"A Very Strange Look at Bob Dylan’s Life"
What You Need To Know:
Sadly, the movie mostly serves as nothing more than an artistic vehicle for the director as well as a tremendous performance opportunity for Cate Blanchett, who shines in her portrayal of Dylan’s more troubled persona. Adding to the “message” of this artistic, off-beat movie are an excessive amount of nudity, sexuality, drug abuse, language and politically correct overtones. The movie does not, however, mock Dylan’s conversion to Christianity.
(PaPa, HH, PCPC, AP, ACap, Fe, Ho, CC, BB, LLL, V, SS, NNN, AA, DD, MM) Strong mixed pagan worldview with strong humanist, politically correct elements following the civil unrest of the 1960s and 1970s including some anti-patriotic and anti-capitalist elements, especially toward the Vietnam War, as well as some references to feminism, homosexuality and some brief but strong and positive Christian elements and moral and biblical aspects including a Christian service seen in a positive light, man converts to Christianity, references to Scripture, and references to God and prayer; 30 obscenities, two profanities and one obscene gesture; light violence depicted as two men wrestle with boy to get his guitar case away from him, man is sliced on the cheek by a knife and another man is knocked out with a vase, a circus performer bites a head off of a chicken and a motorcycle wreck; depicted fornication, depicted marital sex, man adulterously gropes woman, and some kissing; upper male nudity, full frontal male nudity, rear male nudity, upper female nudity, and rear female nudity; light alcohol use and drunkenness depicted; drug use and abuse depicted; and, miscellaneous immorality includes lying, character portrayed as a con man and stowaways on train.

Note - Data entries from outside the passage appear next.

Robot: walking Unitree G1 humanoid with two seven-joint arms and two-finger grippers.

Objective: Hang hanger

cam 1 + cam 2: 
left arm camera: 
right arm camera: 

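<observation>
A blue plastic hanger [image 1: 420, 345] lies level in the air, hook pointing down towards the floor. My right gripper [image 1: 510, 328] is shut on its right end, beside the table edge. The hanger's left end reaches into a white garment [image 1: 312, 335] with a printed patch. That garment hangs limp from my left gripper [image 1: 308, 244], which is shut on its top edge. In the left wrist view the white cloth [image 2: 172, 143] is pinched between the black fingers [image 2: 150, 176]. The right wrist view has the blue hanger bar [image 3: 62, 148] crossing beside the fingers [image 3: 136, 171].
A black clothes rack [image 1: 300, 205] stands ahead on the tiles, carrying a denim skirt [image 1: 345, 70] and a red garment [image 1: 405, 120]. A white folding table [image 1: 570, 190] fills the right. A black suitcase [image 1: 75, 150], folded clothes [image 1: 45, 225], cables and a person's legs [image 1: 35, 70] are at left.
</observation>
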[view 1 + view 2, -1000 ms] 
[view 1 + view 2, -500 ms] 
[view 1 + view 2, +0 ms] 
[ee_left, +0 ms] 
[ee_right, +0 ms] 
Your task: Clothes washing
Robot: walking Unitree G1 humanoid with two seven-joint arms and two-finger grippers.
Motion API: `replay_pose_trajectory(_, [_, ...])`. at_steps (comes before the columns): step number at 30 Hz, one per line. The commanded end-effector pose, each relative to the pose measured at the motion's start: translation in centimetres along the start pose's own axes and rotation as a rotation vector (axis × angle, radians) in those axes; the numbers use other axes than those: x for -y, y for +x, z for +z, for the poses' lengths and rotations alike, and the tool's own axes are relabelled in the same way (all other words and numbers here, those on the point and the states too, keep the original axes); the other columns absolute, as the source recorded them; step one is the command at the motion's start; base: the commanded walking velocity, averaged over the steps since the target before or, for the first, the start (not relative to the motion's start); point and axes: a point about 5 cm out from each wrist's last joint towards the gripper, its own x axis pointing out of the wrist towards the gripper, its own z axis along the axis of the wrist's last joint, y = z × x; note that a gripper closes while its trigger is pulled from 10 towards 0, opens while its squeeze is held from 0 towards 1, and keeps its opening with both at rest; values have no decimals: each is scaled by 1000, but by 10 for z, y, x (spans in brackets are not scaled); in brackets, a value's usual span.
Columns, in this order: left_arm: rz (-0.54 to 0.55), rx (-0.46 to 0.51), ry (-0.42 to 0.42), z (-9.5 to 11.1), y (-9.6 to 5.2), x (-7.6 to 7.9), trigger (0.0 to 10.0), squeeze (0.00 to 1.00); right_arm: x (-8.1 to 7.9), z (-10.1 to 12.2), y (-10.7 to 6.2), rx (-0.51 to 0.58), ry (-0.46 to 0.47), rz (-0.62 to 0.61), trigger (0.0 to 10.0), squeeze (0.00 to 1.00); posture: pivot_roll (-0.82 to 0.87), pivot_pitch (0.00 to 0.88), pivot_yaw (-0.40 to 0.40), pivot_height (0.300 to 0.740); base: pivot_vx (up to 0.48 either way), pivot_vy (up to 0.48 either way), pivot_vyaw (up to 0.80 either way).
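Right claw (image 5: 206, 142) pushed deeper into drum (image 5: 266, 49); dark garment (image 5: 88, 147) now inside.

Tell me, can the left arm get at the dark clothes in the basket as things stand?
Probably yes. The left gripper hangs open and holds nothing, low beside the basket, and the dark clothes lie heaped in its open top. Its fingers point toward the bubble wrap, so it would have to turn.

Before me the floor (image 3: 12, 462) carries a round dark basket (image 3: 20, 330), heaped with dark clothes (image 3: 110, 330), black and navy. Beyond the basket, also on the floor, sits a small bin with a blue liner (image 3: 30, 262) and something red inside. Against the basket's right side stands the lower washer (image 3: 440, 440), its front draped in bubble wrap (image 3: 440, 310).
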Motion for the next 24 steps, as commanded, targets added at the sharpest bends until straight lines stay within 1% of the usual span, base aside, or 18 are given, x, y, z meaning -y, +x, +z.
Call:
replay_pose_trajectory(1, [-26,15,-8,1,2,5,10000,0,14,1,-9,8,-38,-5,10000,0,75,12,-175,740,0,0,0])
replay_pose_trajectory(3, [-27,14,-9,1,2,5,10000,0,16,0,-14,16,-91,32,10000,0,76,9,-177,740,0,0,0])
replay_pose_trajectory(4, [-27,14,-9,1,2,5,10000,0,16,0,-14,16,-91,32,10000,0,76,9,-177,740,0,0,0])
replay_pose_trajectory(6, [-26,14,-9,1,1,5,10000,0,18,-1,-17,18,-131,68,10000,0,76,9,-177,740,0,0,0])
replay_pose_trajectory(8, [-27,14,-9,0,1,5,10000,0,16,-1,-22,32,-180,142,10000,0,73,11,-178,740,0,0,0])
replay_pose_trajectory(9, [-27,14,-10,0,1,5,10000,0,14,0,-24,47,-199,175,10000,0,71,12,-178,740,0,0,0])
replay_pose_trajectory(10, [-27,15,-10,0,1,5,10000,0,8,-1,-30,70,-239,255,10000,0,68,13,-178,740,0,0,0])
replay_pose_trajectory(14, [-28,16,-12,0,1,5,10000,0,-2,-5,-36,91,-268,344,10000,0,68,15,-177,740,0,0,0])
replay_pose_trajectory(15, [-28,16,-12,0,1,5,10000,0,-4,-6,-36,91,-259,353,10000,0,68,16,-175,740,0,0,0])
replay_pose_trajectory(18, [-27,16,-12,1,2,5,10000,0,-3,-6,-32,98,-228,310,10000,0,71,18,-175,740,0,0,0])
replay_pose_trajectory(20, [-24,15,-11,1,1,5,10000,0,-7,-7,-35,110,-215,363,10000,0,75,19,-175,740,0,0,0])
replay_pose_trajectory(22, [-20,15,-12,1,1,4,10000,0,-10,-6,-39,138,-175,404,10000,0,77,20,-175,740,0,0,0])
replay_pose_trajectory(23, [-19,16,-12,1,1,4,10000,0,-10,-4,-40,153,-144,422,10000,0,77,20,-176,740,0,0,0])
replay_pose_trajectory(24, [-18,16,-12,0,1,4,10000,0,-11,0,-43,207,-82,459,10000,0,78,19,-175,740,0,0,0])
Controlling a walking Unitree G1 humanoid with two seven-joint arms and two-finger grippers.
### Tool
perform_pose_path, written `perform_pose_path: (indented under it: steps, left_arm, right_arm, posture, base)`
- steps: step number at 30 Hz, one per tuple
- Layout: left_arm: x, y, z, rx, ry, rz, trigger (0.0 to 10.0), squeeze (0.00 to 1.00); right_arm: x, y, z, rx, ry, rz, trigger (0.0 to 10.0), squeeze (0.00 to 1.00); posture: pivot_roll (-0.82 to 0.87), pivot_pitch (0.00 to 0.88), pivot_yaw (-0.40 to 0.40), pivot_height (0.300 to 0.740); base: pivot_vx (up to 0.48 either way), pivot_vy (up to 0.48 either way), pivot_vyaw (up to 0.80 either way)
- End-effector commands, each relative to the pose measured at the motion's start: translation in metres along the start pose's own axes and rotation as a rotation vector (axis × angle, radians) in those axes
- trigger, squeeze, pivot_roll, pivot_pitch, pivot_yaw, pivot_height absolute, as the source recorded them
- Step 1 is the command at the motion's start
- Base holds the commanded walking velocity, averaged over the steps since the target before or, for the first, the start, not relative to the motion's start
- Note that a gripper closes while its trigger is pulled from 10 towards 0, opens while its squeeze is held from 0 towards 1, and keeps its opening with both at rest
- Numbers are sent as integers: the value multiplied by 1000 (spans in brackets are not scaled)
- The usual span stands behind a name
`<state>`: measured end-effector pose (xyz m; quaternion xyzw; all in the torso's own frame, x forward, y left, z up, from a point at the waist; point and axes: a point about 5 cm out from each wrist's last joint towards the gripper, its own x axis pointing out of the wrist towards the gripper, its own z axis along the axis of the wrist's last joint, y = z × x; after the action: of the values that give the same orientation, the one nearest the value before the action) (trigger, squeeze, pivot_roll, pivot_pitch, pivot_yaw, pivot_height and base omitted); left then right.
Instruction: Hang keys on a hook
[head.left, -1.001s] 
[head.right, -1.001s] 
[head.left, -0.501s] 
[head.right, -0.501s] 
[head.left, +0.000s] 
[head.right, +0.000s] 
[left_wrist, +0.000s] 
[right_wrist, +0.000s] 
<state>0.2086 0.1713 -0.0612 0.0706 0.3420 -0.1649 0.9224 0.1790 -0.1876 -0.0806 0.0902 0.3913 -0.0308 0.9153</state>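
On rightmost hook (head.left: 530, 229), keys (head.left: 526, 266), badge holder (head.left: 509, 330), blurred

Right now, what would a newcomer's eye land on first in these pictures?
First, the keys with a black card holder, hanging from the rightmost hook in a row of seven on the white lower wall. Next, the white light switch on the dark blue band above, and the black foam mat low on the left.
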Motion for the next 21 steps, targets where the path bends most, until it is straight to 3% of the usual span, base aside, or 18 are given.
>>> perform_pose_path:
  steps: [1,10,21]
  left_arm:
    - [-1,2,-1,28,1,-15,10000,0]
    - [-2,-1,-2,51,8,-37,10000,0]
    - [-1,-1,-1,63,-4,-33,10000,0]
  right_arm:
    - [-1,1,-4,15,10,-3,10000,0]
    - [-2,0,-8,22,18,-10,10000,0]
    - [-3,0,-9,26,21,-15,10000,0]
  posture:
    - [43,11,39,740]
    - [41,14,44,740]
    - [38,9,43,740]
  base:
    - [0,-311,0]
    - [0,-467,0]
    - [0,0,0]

I’M NOT THERE is an artistic dramatization of the life and music of Bob Dylan, told from the lives of seven different people who each assume a portion of the music icon’s enigmatic persona. Assuming the various perspectives of his storied and troubled life, from poet to social prophet to outlaw to fake to rock star to born-again Christian, Dylan’s life gets the A-list treatment in this movie from stars like Christian Bale, Cate Blanchett, Richard Gere, and Heath Ledger.
Following no particular plot, the movie jumps around between stories of Dylan’s life as a wayward traveler, a youth with glorious musical aspirations, a folk singer hero to the working class, a nihilistic rock star, an actor with troubled relationships, and a born-again Christian who has left behind his folk music legacy for the Gospel. Set amidst the backdrop of the social upheaval of the 1960s and 1970s, the movie tends to drift toward being a social commentary about the impact of the arts on culture at large.
Sadly, the movie misses out on being a true-to-life biography of one of the more influential musicians in modern American culture. Also, tragically, rather than being a truly poignant look at the impact of the entertainment media on culture, the movie itself serves as nothing more than an artistic vehicle for the director as well as a tremendous performance opportunity for Cate Blanchett, who shines in her portrayal of Dylan’s more existentially-troubled persona.
Adding to the so-called “message” of this artistic, off-beat movie are an excessive amount of nudity, sexuality, drug abuse, language and politically correct overtones. I’M NOT THERE is what most media-wise audience members will be saying on opening day of this forgettable art-house movie.